Records contained in a dataset:
↓
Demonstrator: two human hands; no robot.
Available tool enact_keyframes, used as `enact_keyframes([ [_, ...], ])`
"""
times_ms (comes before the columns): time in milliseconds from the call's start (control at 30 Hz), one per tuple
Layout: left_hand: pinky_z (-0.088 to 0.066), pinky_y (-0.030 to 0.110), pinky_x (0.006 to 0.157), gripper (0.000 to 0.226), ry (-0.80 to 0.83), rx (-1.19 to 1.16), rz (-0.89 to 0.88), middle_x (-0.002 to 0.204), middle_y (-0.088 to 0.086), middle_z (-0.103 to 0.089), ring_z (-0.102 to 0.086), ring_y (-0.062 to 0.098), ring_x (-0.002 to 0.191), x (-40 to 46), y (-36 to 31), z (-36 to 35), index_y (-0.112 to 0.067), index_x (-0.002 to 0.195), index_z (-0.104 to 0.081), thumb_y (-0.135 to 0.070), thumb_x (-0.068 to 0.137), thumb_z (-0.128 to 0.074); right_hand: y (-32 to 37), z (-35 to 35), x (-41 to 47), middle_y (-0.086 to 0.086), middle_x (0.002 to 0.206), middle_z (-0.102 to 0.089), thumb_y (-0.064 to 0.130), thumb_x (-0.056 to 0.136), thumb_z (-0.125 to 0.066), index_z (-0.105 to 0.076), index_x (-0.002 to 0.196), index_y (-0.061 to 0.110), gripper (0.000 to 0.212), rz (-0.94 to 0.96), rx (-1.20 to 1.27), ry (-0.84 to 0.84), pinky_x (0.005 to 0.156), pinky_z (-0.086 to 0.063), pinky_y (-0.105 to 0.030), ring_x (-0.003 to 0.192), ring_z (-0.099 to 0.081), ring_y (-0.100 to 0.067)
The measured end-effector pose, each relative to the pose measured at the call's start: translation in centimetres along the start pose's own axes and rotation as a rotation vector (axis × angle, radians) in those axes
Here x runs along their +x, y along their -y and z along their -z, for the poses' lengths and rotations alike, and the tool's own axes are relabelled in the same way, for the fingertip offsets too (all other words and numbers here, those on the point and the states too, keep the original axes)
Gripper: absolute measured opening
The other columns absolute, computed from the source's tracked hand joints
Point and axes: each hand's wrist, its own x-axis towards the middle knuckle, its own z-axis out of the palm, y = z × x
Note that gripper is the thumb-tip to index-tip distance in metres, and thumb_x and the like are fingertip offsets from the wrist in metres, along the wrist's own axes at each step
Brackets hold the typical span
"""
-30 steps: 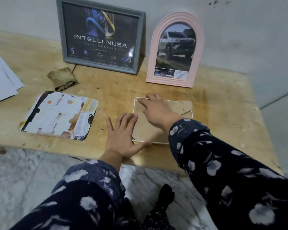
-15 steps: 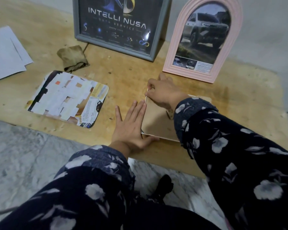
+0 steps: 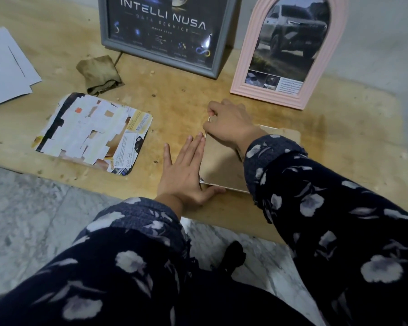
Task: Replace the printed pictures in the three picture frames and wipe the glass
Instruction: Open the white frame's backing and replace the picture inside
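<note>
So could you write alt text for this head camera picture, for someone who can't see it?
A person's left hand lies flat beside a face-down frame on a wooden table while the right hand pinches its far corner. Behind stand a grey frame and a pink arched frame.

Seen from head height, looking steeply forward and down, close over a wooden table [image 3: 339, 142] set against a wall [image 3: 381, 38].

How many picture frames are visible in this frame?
3: grey frame standing against the wall, pink arched frame to its right, and a third frame lying face down under both hands, partly hidden.
</note>
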Motion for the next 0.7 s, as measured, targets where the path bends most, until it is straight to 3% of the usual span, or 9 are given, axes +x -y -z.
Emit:
enact_keyframes([
  [367,0.006,0.061,0.114,0.114,-0.029,-0.038,-0.027,0.159,-0.013,0.018,0.011,0.010,0.148,-0.1,-0.1,0.0,-0.021,0.154,0.008,-0.088,0.069,-0.029,0.4,1.0,-0.4,0.000,0.092,-0.049,0.039,0.073,-0.051,-0.036,0.076,0.031,0.017,-0.019,0.112,0.002,0.079,-0.040,-0.040,0.089,-0.050,-0.029],
  [633,0.006,0.062,0.113,0.114,-0.022,0.002,-0.018,0.160,-0.010,0.019,0.013,0.011,0.148,0.1,-0.4,-0.3,-0.020,0.154,0.009,-0.088,0.070,-0.027,0.3,1.2,-0.4,-0.002,0.095,-0.050,0.037,0.074,-0.051,-0.041,0.083,0.028,0.017,-0.033,0.091,0.009,0.081,-0.041,-0.041,0.088,-0.049,-0.030],
  [700,0.006,0.062,0.114,0.114,-0.025,0.011,-0.015,0.160,-0.010,0.018,0.013,0.011,0.148,0.1,-0.5,-0.2,-0.020,0.154,0.010,-0.088,0.070,-0.026,0.3,1.4,-0.5,0.000,0.092,-0.049,0.036,0.074,-0.052,-0.039,0.076,0.030,0.015,-0.031,0.107,0.014,0.077,-0.039,-0.039,0.086,-0.049,-0.028],
])
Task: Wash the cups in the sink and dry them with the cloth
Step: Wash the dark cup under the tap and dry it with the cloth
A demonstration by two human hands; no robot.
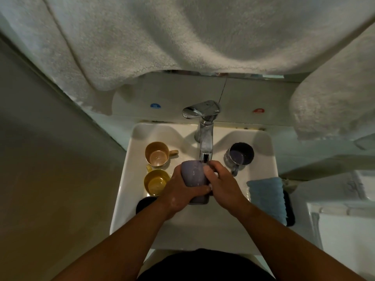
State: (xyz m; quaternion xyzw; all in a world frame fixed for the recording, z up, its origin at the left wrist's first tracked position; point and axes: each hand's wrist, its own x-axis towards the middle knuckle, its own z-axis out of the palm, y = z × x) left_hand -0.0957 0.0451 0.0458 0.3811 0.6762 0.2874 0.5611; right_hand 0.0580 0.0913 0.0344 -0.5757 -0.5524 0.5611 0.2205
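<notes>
Over the white sink (129, 171), under the chrome tap (205, 136), I hold a purple cup (193, 175) on its side. My left hand (178, 191) grips its body from the left, fingers curled round it. My right hand (221, 183) wraps round its right side near the tap's spout. Two yellowish cups sit on the sink's left ledge: a peach one (157, 154) behind, a yellow one (156, 182) in front. A dark steel mug (240, 156) stands on the right ledge. A folded blue cloth (267, 197) lies on the right edge.
White towels (182, 37) hang overhead and at the right (334, 102). A dark round object (145, 203) lies at the sink's front left. A black item (289, 209) lies under the blue cloth. A wall stands close on the left.
</notes>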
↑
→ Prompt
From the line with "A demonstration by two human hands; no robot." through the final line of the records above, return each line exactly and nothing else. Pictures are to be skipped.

→ Exercise answer
A demonstration by two human hands; no robot.
State: (xyz m; quaternion xyzw; all in a world frame fixed for the recording, z up, its origin at the left wrist's first tracked position; point and axes: each hand's wrist, its own x-axis towards the middle knuckle, its own z-axis out of the palm, y = z × x) left_hand -0.0957 0.0451 0.0458 0.3811 0.6762 0.2874 0.5611; right_hand 0.0580 0.0913 0.0344 -0.5757 -0.5524 0.5611 0.2205
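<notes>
Over the white sink (129, 171), under the chrome tap (205, 136), I hold a purple cup (193, 175) on its side. My left hand (178, 191) grips its body from the left, fingers curled round it. My right hand (221, 183) wraps round its right side near the tap's spout. Two yellowish cups sit on the sink's left ledge: a peach one (157, 154) behind, a yellow one (156, 182) in front. A dark steel mug (240, 156) stands on the right ledge. A folded blue cloth (267, 197) lies on the right edge.
White towels (182, 37) hang overhead and at the right (334, 102). A dark round object (145, 203) lies at the sink's front left. A black item (289, 209) lies under the blue cloth. A wall stands close on the left.
</notes>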

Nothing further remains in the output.